Two nights ago, I listened to a suicidal grown man curled up in a fetal position in the safety cell scream for hours.

Last night, a female who refused an opportunity at a detox center ended up in a holding cell screaming at everyone who walked by yelling some of the most foul things I have ever heard.

(Patience testing…)

I think all of us have way above average communication skills. Mixed with moral authority, we can talk almost anything down. But every so often our verbal skills just do not work.

In my first week back, somehow I caught a fist right in the palm of my hand intended for my partner’s head.

Over the years, just when you think you have seen it all, you are proven wrong again and again…

Like the other week, when nothing I said could calm down the hysterically crying, bizarre woman I had to search who was covered in iguana feces and was so distraught over being away from her reptile.

Or the female in some serious short shorts, who was brought in for public intoxication and was too drunk to speak.

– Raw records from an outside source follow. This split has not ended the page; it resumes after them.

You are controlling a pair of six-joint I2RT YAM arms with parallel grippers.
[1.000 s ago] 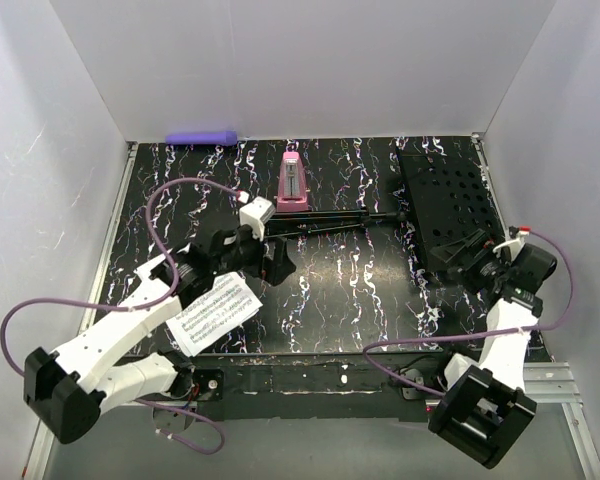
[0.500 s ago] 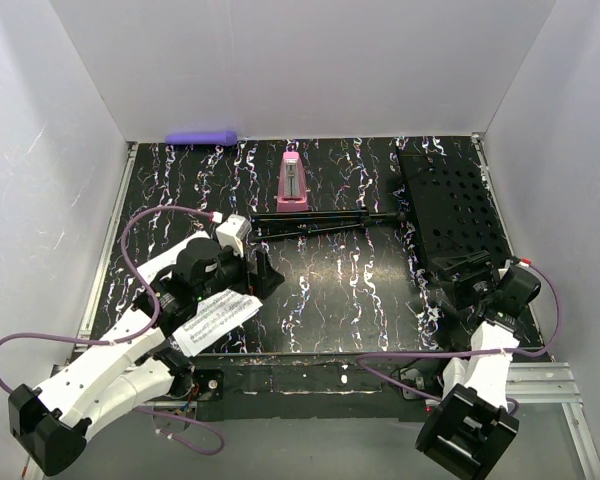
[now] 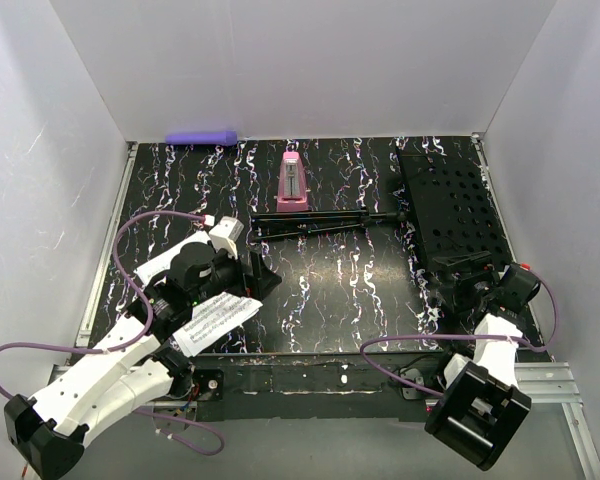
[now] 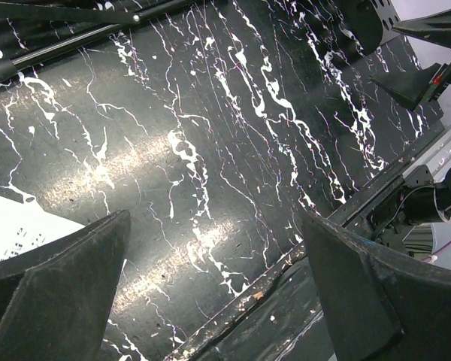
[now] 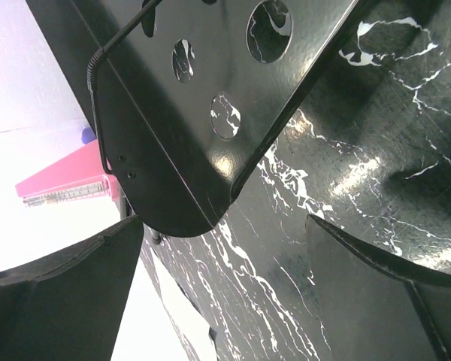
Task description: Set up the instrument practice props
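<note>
You are working on a black table [image 3: 350, 290] veined with white, boxed in by plain white walls [image 3: 310, 60] on three sides. A purple cylinder [image 3: 202, 137] lies at the far left edge against the back wall. The pink metronome [image 3: 292, 183] stands upright at the far middle. The music stand [image 3: 450, 205] lies flat: its perforated desk is on the right side and its pole [image 3: 310, 222] runs left, just in front of the metronome. The sheet music [image 3: 215, 322] lies at the near left, partly under your left arm; you cannot tell from here whether it is one page or two. From above, your left gripper [image 3: 255, 275] sits near the sheet and your right gripper [image 3: 460, 290] sits at the desk's near end. Only the wrist cameras show the jaws: both are spread wide with nothing between them. The left view catches just a white corner of the sheet, the right view the desk's rounded corner and, beyond it, the metronome.
</note>
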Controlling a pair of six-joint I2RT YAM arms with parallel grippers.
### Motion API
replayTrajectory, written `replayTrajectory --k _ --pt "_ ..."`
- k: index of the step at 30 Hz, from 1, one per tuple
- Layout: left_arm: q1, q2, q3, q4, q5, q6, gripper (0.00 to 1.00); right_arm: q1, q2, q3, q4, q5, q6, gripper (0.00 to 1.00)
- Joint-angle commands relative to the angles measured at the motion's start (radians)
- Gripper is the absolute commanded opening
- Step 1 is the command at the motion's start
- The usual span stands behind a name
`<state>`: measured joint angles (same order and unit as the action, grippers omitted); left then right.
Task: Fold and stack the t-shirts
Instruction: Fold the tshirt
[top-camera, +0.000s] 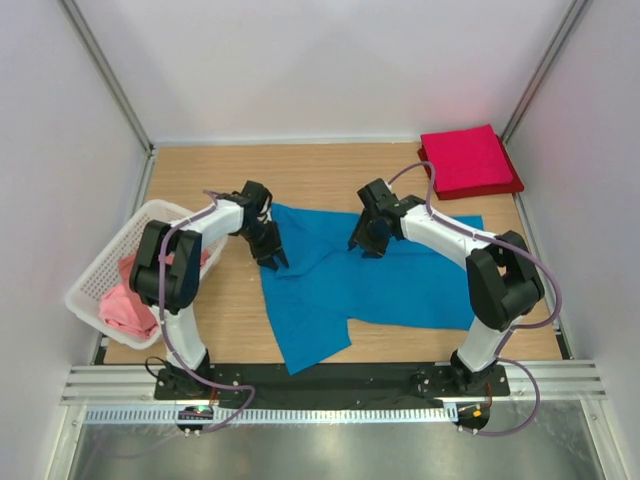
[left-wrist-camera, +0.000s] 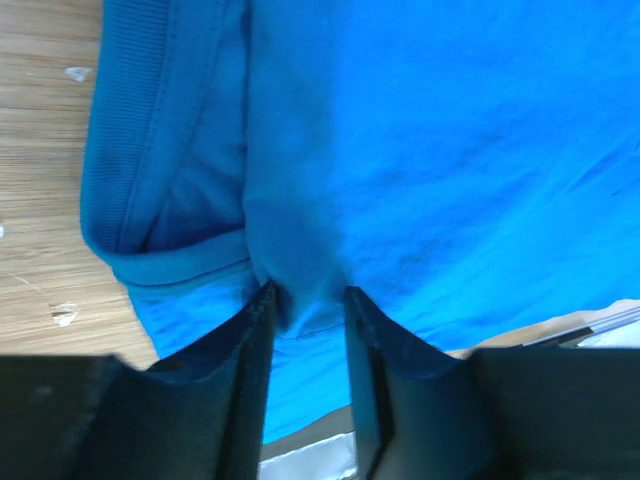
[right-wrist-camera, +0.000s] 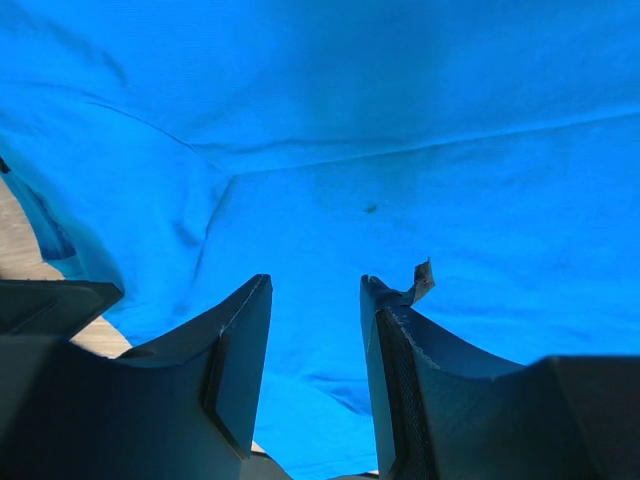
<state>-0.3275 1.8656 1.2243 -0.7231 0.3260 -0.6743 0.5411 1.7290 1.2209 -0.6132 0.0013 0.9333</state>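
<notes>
The bright blue t-shirt (top-camera: 380, 280) lies spread, partly rumpled, across the middle of the table. My left gripper (top-camera: 270, 255) is at its left edge, jaws closed on a pinched ridge of blue cloth (left-wrist-camera: 300, 230) beside the ribbed collar (left-wrist-camera: 130, 170); the gripper (left-wrist-camera: 308, 295) shows this in the left wrist view. My right gripper (top-camera: 362, 245) is down over the shirt's upper middle. It (right-wrist-camera: 315, 285) is open, with flat blue cloth (right-wrist-camera: 400, 120) between and beyond the fingers. A folded crimson red t-shirt (top-camera: 468, 160) lies at the back right. Salmon pink shirts (top-camera: 125, 300) lie in the basket.
The white lattice basket (top-camera: 105, 255) stands at the left table edge, close to my left arm. White walls with metal posts enclose the table on three sides. Bare wood (top-camera: 230, 320) shows left of the blue shirt and along the back.
</notes>
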Motion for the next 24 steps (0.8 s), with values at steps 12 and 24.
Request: replayTrajectory --k 12,24 --pt "-0.039 -0.022 0.076 -0.177 -0.133 -0.053 0.0 0.005 -0.032 0.078 -0.059 0.065 -0.057 0.48" --pt "-0.062 -0.072 -0.005 -0.208 -0.102 -0.152 0.02 0.003 0.003 0.071 -0.042 0.071 -0.079 0.48"
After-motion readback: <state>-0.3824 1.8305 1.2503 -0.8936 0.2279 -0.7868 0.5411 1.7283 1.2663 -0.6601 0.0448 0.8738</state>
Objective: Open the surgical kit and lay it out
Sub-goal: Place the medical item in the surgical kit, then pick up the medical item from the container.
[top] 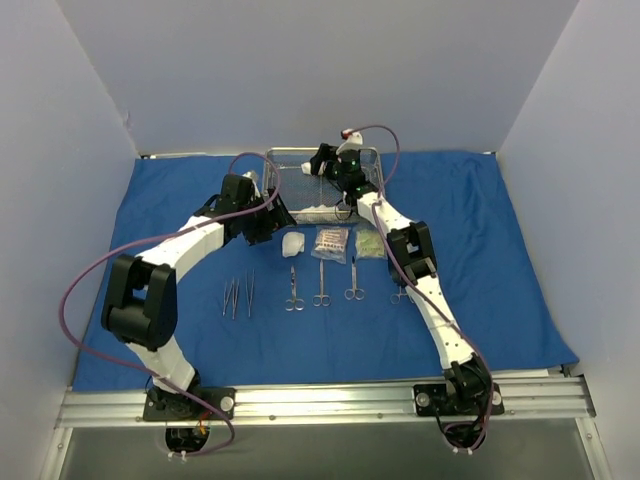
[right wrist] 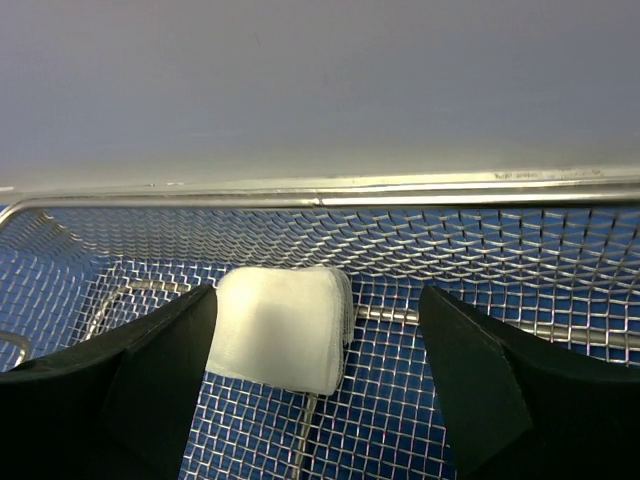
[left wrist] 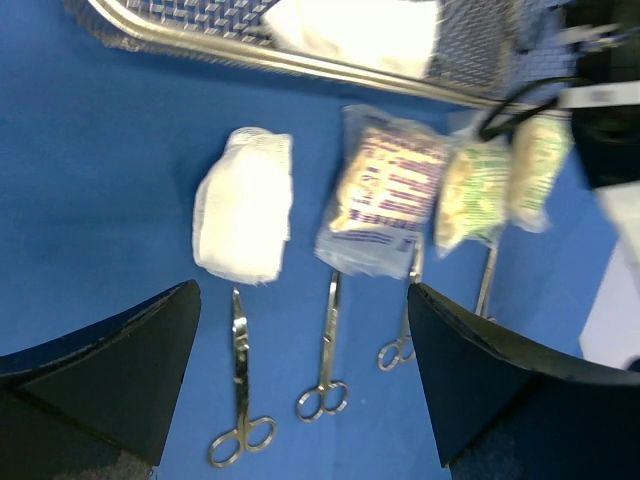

While I was removing her handcuffs, she sprayed my boots with urine as though the Bellagio Fountains had suddenly appeared in the search cell. For a second the sounds of urine hitting the floor sent me to Las Vegas!

(Still patience testing and yes, both those incidents happened in the same work week!)

Or the constant name calling, being told they pay taxes, that they got our job and pensions, and that they have done nothing wrong. Does a shift go by where we do not hear one of these?

With our patience being tested, we still have to control how we act and feel. Everyone knows the reference of “drawing a line in the sand” but what the public does not know is that we, as COs, have to draw that “line” a few feet back than the norm.

We have to exhibit patience, restraint, composure and a professional politeness well beyond the expectations of the average human tolerance level. I try to manage and remember there is good humanity left out there somewhere.

I can say though, that my job is unlike any other. I laugh every day at things I still cannot believe I see. You just cannot make this stuff up. I am still in awe that adults can act more like children and I see it every day. Their temper tantrums are incredible!

Women screaming, guys sobbing, this younger generation with their sense of entitlement issues demanding everything.

Mental illness and levels of intoxication way out of control.

Inmates wanting to fight and who love to spit, kick and swing.

Inmates playing the victim, since it is everyone else’s fault and not their own.

Inmates hating you because it is your fault they’re there, even though I do not recall slapping the handcuffs on them and driving them to jail.

What speaks of paradise more than that?

All this happens so often and it cannot be taken personally. No matter how the inmates act, we will draw that line in the sand as to never go down to their level. We are strong-minded, in control and making good decisions as long as we continue to focus on patience and professionalism. Humor is a coping mechanism for this job. So get your laugh on today.

As I sit here at the Intake counter, awaiting our next customer, I daydream of drawing lines in the sand with my bare feet sitting on a beautiful beach in paradise far, far away with that piña colada.